After analyzing all 33 NC document URLs, here's the breakdown of how each council stores their meeting documents and what's needed to scrape them.
Source Type Categories
🟢 WordPress Direct PDF (Easiest - 7 NCs)
These sites host PDFs directly on their WordPress site with predictable URL patterns like:
/wp-content/uploads/docs/Minutes_YYYY-MM-DD.pdf
NCs:
- Chatsworth - chatsworthcouncil.org/agendas-minutes/ → Direct PDFs with pattern
Minutes_YYYY-MM-DD.pdf - Canoga Park - canogaparknc.org/agendas-and-minutes/
- Lake Balboa - lakebalboanc.org/agendas-and-minutes/
- Granada Hills North - ghnnc.org/agendas-and-minutes/
- Granada Hills South - ghsnc.org/resources/agendas-and-minutes/
- Northridge West - northridgewest.org/agendas-minutes/
- Mission Hills - mhnconline.org/agendas-minutes/
Scrape approach: Parse HTML for PDF links, download directly.
🔵 Google Drive (Medium - 4 NCs)
Documents stored in public Google Drive folders.
NCs:
- Winnetka - wncla.org links to Drive folders by year
- Chatsworth (backup) - Also has Drive folders
- North Hollywood West - nohowest.org/meetings/meeting-minutes/
- Arleta - arletanc.org/agendas-and-minutes/
Scrape approach: Use Google Drive API or parse folder listings.
🟣 CivicClerk Platform (Medium - 12 NCs)
These use a platform at *.org/committees/viewCommittee/XXX with year tabs.
NCs:
- West Hills - westhillsnc.org/committees/viewCommittee/board
- Sherman Oaks - shermanoaksnc.org/committees/viewCommittee/board
- Tarzana - tarzananc.org/committees/viewCommittee/board
- Sylmar - sylmarneighborhoodcouncil.org/committees/viewCommittee/general-board
- Sunland-Tujunga - stnc.org/committees/viewCommittee/11597
- Studio City - studiocitync.org/committees/viewCommittee/366
- Panorama City - panoramacitync.org/committees/viewCommittee/293
- Pacoima - pacoimanc.com/committees/viewCommittee/13033
- Encino - encinonc.org/committees/viewCommittee/board-agenda-minutes
Scrape approach: Parse HTML tables, PDFs are in /assets/documents/ paths.
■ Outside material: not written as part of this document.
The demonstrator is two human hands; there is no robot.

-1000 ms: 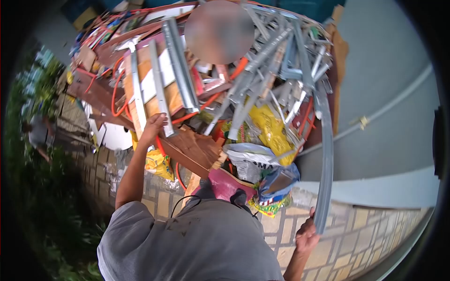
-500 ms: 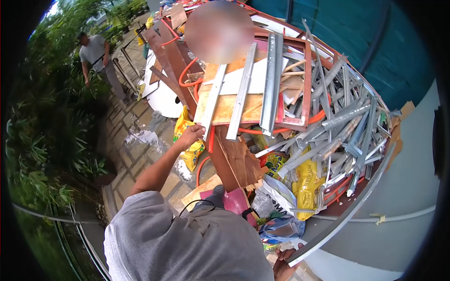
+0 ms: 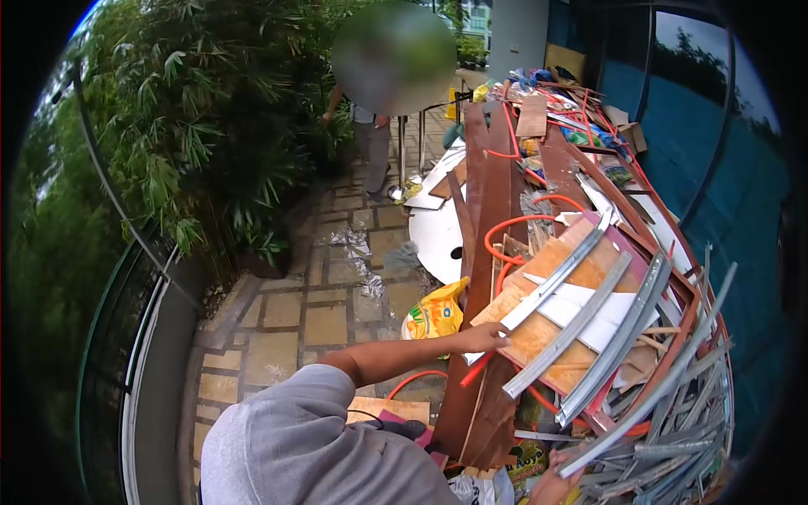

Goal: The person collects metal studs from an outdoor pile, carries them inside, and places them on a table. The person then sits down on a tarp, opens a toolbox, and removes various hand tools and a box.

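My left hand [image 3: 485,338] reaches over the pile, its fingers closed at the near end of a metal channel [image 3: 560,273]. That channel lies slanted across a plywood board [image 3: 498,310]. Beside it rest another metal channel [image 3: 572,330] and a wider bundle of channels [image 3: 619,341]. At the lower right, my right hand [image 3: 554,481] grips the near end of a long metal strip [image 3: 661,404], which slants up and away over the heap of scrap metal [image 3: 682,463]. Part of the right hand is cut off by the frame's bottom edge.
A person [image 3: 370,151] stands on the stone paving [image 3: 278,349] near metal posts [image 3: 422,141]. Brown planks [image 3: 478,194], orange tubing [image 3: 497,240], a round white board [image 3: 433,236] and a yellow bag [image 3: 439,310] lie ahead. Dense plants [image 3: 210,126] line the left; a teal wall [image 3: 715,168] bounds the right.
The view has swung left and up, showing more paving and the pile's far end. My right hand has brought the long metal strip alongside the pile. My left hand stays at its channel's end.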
🟠 Wix + Google Drive (Medium - 1 NC)
- Winnetka - Wix site with links to Google Drive folders
⚪ Custom Website (Varies - 9 NCs)
Non-standard layouts, need individual review.
NCs:
- Valley Village - myvalleyvillage.com/agendas-minutes/
- Valley Glen - greatervalleyglencouncil.org/agendas-and-minutes/
- Sun Valley - svanc.com/agendas-and-minutes/
- Van Nuys - vnnc.org/agenda-and-minutes/
- Toluca Lake - gtlnc.org/agendas-and-docs/
- Reseda - resedacouncil.org/board/
- Porter Ranch - prnc.org/meetings
- Northridge South - northridgesouth.org/agendas-minutes
- Northridge East - nenc-la.org/agendas-and-minutes/
- North Hills West - nhwnc.org/agendas-and-minutes/
- North Hills East - nhenc.org/agendas/
- North Hollywood NE - nhnenc.org/agendas/
Priority Scraping Plan
Phase 1: WordPress Direct PDF (7 NCs)
Easiest wins. Parse the agendas/minutes page, extract PDF links, download.
Phase 2: CivicClerk Platform (12 NCs)
All use same platform - build one scraper, run on all.
Phase 3: Google Drive (4 NCs)
Need Drive API or folder parsing.
Phase 4: Custom Sites (10 NCs)
Manual review of each site structure.
Unscrapable / Manual Only
None identified yet - all have some form of public document access.
Next Steps
- Update each NC in the database with Scrape Type
- Build WordPress Direct PDF scraper (Phase 1)
- Build CivicClerk scraper (Phase 2)
- Add Google Drive support (Phase 3)
- Handle custom sites case-by-case (Phase 4)